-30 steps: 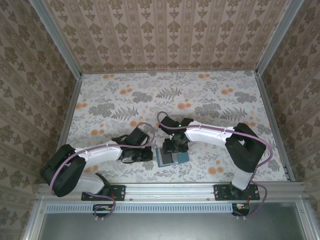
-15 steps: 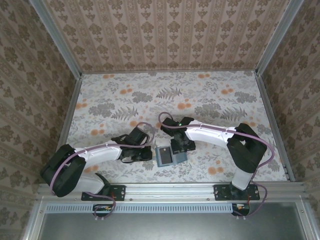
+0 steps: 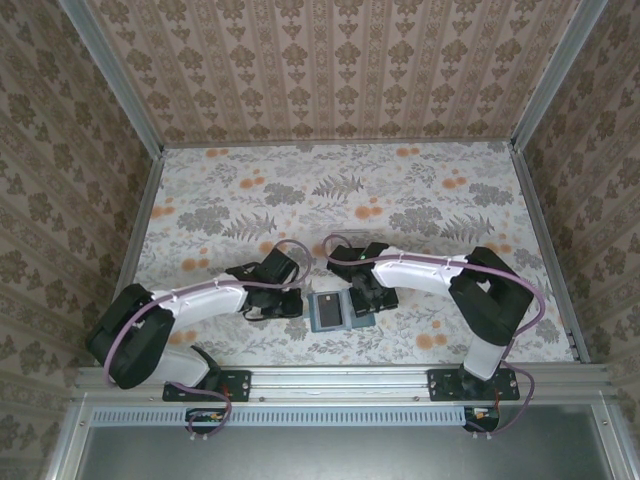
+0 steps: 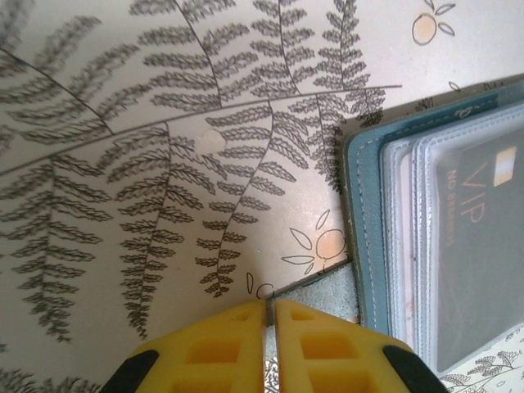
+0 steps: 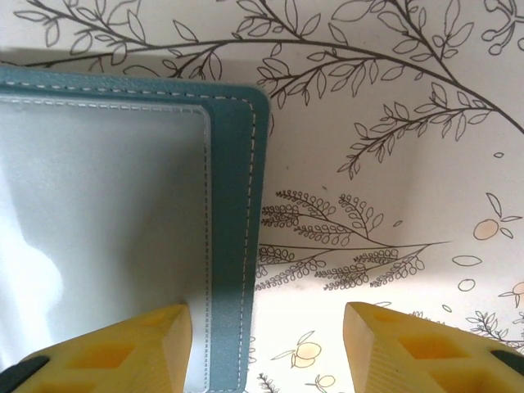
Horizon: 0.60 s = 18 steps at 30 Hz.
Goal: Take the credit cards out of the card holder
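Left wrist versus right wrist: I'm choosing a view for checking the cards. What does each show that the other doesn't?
Left wrist: a dark VIP card in clear sleeves of the holder, and the left gripper shut. Right wrist: a frosted pocket face, no card visible, and the right gripper open, one finger over the holder. Both: the holder's teal stitched border and the leaf-patterned table.

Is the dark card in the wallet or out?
In. The dark card sits under the wallet's clear plastic, with its lettering showing through.
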Available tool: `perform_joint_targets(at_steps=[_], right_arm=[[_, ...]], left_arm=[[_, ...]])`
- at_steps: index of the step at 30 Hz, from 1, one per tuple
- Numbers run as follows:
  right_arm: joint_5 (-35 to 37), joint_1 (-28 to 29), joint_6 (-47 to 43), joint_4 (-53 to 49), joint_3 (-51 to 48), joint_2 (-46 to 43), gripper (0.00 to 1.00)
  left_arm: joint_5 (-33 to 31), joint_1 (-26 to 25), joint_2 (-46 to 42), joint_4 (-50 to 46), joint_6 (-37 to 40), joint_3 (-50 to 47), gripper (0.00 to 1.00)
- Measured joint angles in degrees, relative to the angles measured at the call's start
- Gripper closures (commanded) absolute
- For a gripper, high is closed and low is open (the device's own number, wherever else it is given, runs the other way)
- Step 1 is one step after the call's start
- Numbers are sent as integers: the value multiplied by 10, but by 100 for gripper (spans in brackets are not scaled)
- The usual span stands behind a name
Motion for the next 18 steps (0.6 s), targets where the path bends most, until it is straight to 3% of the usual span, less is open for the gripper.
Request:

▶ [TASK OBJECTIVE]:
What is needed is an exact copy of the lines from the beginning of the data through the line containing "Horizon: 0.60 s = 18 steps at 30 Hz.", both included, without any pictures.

▶ [WRITTEN SOLUTION]:
-30 steps: 
-15 steps: 
+0 steps: 
+0 steps: 
+0 steps: 
Horizon: 0.60 s = 18 steps at 30 Hz.

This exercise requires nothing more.